She regarded him steadily, unblinkingly, for several moments. Then she said tautly, through her teeth. “You’re not saying that I had anything to do with what happened to you, are you? I was in the Club all of that time. I knew nothing about any attempt that was to be made on your life. Or is it just that because I am Russian you —"
“Caucasian,” said Carradine softly, a grin on his lips. There were tears showing in the girl’s eyes, but no trace of guilt on her face. Had he misjudged her? It certainly looked that way.
“Is that what you think? That I’m one of them” Deliberately, she stressed the last word, made it sound like an unclean taste in her mouth
“I’m sorry, Valentina. At the moment, I don’t know what to think. But somehow, they knew that it was your car, and they were waiting for me to go back for it. Too many events seemed to have combined to make it seem like a coincidence.”
Valentina seemed to make up her mind. Nodding his head quickly, she wiped her eyes with the back of her hand. There was no ultra-feminine dabbing of her eyes with a wispy handkerchief, Carradine noticed. Then she looked straight at him her jaw thrust forward a little. “You’ve got to believe me,” she said with a forced quietness “I had nothing to do with these people. Nothing at all.”
Carradine nodded easily. “Then we will forget it.” he said, his voice calm and casual. “Now, have you had breakfast yet?”
“No, I was hoping that you would join me.”
"I’d be delighted.”
Breakfast was excellent. Carradine, having been in this country once before knew beforehand what to expect, and by the lime the hot coffee arrived, was feeling pleasantly full. Relaxing his body, he glanced up, saw Merton standing just inside the doorway of the dining room. The other’s gaze fell on him and he walked over, paused at Carradine's side, looking across the table at the girl. “I can see that you have already availed yourself of one of the delights of this city, Carradine,” he said, bowing slightly in Valentina's direction.
"This is Valentina Veronova,” Carradine said, introducing the girl. “Paul Merton.”
“How do you do, Señor Merton.” The girl watched the American’s thoughtful face.
Merton bowed again from the waist, then flickered his gaze at Carradine. “I hate to drag you away from so charming and beautiful companion,” he said urgently, “but I’m afraid I must. This business is of extreme importance. I’m sure that Miss Veronova will excuse you.”
“Of course” The girl seemed to turn something over in her mind, then pushed back her chair and rose to her feet. “I must change my dress if I am to go into the city to do some shopping.”
Merton waited until she had gone, then slipped into the chair she had just vacated, looked about him to ensure that they could not be overheard, lowered his voice as he said softly: “That girl. She was the one you were with last night?”
“Yes. I told her most of what happened when I went to collect her car. She denied having any part in it, of course.”
“But you said nothing about our visit to the hospital, or about the drug and what we learned from Gerda Henkel.”
“Of course not.
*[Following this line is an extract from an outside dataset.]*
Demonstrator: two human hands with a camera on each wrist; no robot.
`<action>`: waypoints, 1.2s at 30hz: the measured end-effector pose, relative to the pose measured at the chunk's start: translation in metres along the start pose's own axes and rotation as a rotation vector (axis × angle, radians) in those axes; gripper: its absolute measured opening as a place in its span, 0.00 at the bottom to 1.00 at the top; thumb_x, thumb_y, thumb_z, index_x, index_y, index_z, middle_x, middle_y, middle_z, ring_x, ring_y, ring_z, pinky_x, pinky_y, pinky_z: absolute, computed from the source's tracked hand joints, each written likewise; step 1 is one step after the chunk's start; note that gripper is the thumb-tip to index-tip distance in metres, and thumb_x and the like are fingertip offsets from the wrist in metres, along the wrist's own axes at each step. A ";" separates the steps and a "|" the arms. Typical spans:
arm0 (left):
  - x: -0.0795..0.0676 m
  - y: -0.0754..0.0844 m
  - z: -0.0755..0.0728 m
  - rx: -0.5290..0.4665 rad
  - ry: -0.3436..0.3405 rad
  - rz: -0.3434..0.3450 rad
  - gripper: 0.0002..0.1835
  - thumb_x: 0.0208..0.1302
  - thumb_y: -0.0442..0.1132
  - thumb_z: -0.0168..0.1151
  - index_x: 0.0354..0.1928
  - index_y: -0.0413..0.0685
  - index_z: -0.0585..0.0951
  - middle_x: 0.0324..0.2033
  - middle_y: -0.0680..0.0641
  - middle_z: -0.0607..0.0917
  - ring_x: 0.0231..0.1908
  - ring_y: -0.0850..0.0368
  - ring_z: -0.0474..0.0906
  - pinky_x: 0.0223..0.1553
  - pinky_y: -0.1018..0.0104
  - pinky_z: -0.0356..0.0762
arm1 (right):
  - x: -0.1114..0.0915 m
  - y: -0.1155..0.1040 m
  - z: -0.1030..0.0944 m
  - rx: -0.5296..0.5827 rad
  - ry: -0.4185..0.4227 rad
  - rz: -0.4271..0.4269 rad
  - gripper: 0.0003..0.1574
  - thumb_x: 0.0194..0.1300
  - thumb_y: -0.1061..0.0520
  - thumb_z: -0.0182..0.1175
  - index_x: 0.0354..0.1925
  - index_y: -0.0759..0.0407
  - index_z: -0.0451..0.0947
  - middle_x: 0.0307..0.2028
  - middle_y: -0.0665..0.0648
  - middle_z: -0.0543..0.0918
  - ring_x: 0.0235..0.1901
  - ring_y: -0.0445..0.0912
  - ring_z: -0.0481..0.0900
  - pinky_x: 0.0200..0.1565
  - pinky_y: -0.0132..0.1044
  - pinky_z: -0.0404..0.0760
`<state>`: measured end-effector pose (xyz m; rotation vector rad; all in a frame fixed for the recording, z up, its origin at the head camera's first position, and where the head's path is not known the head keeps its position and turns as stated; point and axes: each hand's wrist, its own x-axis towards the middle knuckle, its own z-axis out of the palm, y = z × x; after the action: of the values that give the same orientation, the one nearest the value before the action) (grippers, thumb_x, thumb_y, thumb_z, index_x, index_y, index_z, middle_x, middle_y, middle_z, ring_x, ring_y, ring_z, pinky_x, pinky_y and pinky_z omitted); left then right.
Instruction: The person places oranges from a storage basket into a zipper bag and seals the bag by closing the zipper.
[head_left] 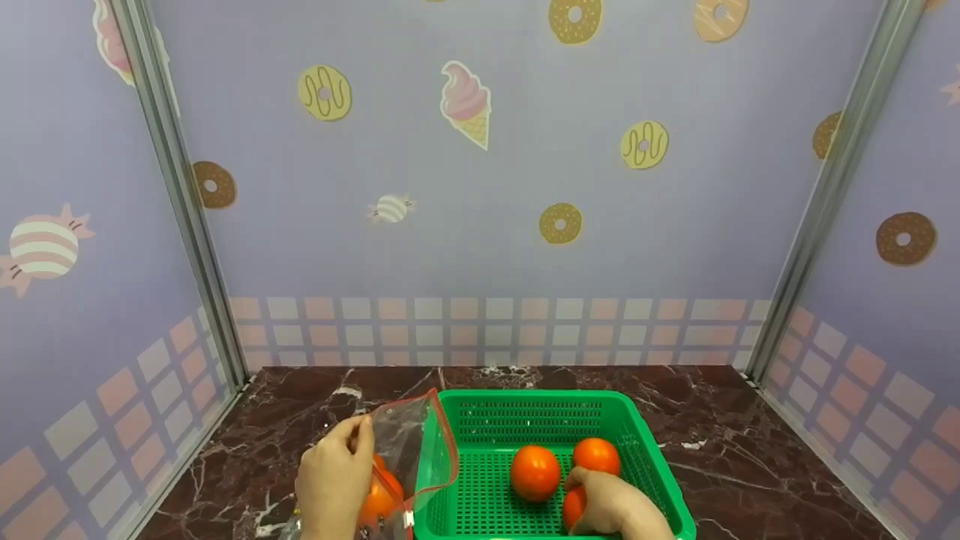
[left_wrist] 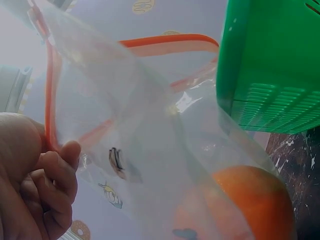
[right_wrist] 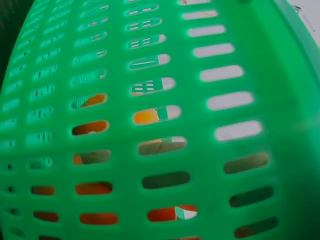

There’s always the chance that she is one of them.”
“A very good chance, I would say,” murmured the other. “But to get to the point of my visit here, I’ve checked though most of the files we have on known Russian agents in this part of the world, took a few with me to the hospital. Gerda picked out one of them right away as the man who had been driving that car.”
“Go on,” said Carradine flatly. His voice was casual.
“His name is Jenko Kronovitch, one of the top men in the M.G.B. He hasn’t been in Uruguay long. I think he must have been sent here direct from Moscow a short while ago, possibly to superintend operations here.”
“But you’ve got no lead on the other man?”
“None at all. We’re still checking through the files, if that doesn’t produce results quickly, I’ll try to get the girl out of that hospital and into our Headquarters here where she can have a go with the Identigraph.”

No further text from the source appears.